Al día siguiente, fecha de su alta, consciente y globalmente orientado, es cuando relata de nuevo el episodio acaecido diciendo que estaba en un bar próximo a su domicilio, consumió alcohol y cannabis, (...) y discutió con dos personas y el dueño del bar, quien sacra un hacha de la que se apoderó, se dio aviso a la policía quine lo trasladó a la urgencia en calidad de detenido.
De lo expuesto es claro que el encartado supo en todo momento qué es lo que hizo porque lo recordaba con cierta nitidez. Por ello no cabe entender que tuviera anuladas sus capacidades volitivas e intelectivas, pero sí que lo estaban mermadas gravemente con motivo de su patología junto con el consumo de alcohol y drogas. Razón por la que no cabe apreciar más que la eximente incompleta conforme correctamente lo hiciera la juzgadora a quo.
Se desestima también este motivo de impugnación.
III.Por infracción de normas del ordenamiento jurídico, por vulneración del art. 68 CP , (y 120 CE , pese a que no lo diga expresamente).
La queja a través de este motivo lo es por la ausencia de motivación en la sentencia en la imposición la pena.
Tesis que tampoco podemos asumir.
En cuanto a la motivación respecto de la individualización de la pena, la jurisprudencia de Sala 2º TS (por todas S nº 586/2003 , 6/04) ha reiterado la necesidad de explicar las razones de la determinación de la pena en la concreta extensión elegida por el Tribunal. Esta obligación que se impone a los órganos jurisdiccionales se deriva no solo de la norma general del artículo 120.3 de la Constitución , en relación con el artículo 24 de la misma, en cuanto se refiere a la tutela judicial efectiva, (...). Naturalmente, esta obligación, que los Tribunales deben cumplir rigurosamente, se debilita hasta desaparecer en sus aspectos formales, cuando la pena se impone en el mínimo legalmente previsto, pues en estos casos, la sanción penal, establecida dentro de los límites marcados por la ley por aplicación del principio de legalidad de las penas, no es sino la consecuencia obligada de la previa afirmación de la existencia de un delito, de su autor y de la completa responsabilidad de éste, sin la concurrencia de circunstancias modificativas, todo lo cual deberá estar previamente fundamentado en la sentencia.
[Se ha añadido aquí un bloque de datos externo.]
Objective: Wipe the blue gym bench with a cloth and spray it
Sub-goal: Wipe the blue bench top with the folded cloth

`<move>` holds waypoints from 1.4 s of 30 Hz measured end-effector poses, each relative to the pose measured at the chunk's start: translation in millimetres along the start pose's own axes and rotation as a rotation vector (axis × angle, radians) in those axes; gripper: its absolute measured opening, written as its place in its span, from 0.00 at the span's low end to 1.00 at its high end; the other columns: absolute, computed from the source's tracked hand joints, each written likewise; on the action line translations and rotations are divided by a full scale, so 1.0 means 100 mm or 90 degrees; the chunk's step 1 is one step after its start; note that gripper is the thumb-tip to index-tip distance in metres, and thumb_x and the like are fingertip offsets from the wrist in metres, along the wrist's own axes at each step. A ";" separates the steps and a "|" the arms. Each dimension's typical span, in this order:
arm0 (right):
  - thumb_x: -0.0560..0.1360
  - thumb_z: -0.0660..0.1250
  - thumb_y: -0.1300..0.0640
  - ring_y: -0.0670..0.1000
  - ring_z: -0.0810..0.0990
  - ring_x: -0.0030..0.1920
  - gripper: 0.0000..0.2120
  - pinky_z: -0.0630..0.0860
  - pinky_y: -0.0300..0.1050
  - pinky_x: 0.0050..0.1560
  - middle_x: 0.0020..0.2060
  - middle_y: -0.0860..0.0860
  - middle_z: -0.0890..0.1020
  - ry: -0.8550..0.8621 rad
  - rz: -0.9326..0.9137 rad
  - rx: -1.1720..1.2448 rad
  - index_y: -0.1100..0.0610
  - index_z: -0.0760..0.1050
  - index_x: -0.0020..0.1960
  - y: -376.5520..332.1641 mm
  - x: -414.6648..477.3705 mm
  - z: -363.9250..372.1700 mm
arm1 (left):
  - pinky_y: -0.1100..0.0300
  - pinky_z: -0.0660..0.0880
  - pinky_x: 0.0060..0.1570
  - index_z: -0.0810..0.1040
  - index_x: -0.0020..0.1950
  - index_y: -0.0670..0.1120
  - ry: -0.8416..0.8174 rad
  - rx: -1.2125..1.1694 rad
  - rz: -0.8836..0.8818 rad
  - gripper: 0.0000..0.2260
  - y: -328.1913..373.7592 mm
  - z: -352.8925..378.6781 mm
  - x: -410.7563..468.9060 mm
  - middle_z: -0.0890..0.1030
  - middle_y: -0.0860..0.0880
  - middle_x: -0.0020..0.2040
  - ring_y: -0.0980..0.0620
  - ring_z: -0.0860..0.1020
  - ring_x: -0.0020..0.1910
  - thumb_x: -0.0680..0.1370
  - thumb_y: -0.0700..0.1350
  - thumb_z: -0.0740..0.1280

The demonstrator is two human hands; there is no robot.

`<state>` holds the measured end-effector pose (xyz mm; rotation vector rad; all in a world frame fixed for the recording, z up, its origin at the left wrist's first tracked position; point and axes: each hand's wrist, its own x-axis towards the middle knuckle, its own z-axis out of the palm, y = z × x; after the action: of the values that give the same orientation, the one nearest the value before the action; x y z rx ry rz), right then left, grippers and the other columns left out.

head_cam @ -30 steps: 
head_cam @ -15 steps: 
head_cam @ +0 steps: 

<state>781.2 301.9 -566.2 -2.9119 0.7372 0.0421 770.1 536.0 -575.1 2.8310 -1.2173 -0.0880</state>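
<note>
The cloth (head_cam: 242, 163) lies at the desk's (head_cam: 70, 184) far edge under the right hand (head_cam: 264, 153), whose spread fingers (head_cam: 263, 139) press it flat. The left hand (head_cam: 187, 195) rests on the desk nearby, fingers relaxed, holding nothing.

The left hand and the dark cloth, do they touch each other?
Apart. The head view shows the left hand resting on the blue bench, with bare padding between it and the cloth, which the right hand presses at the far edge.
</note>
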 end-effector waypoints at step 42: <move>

Y, por lo que al art. 68 CP atañe, por aplicación estricta en este caso por apreciarse una eximente incompleta, el TS ha vuelto a la fórmula imperativa del CP 1973 en el sentido de estimar la obligación de rebajar al menos en un grado, en cuyo caso habrán de observarse a continuación las reglas sobre aplicación de penas del art. 66, en atención a la concurrencia o no de atenuantes o agravantes, y la facultad de elegir la pena inferior en dos grados, en cuyo caso tal discrecionalidad reglada se propaga a todo el dispositivo, sin someterse, ahora por expresa disposición de la regla 8 ª, a las restantes (Acuerdo No Jurisdiccional del Pleno Sala 2ª 01-03-2005).
Siendo esto así, por no concurrir atenuantes ni agravantes, la sentencia ha impuesto la pena inferior en grado en su grado mínimo, razón por la que estaba exenta de motivación conforme lo expuesto.
Se desestima por tanto este tercer motivo de impugnación y con ello el recurso de apelación.
TERCERO.-No apreciándose temeridad o mala fe en la interposición del recurso de apelación, procede declarar de oficio las costas de esta segunda instancia.
Fallo
Se desestimael recurso de apelación formulado Heraclio contra la Sentencia n.º 123/2014, de 31 de marzo de 2014, dictada en la causa arriba referenciada por la Magistrada-Juez del Juzgado de lo Penal n.º 6 de Móstoles , resolución que por consiguiente confirmamos íntegramente.
Notifíquese esta resolución al Ministerio Fiscal y a las demás partes, y devuélvase la causa al Juzgado de procedencia con testimonio de lo acordado.
Así, por esta nuestra Sentencia, de la que se llevará certificación al rollo de Sala, lo pronunciamos, mandamos y firmamos.
PUBLICACION.-Leída y publicada fue la anterior resolución por el Ilmo Sr Magistrado Ponente D Alberto MOLINARI LÓPEZ RECUERO, estando celebrando en audiencia pública. Doy fe.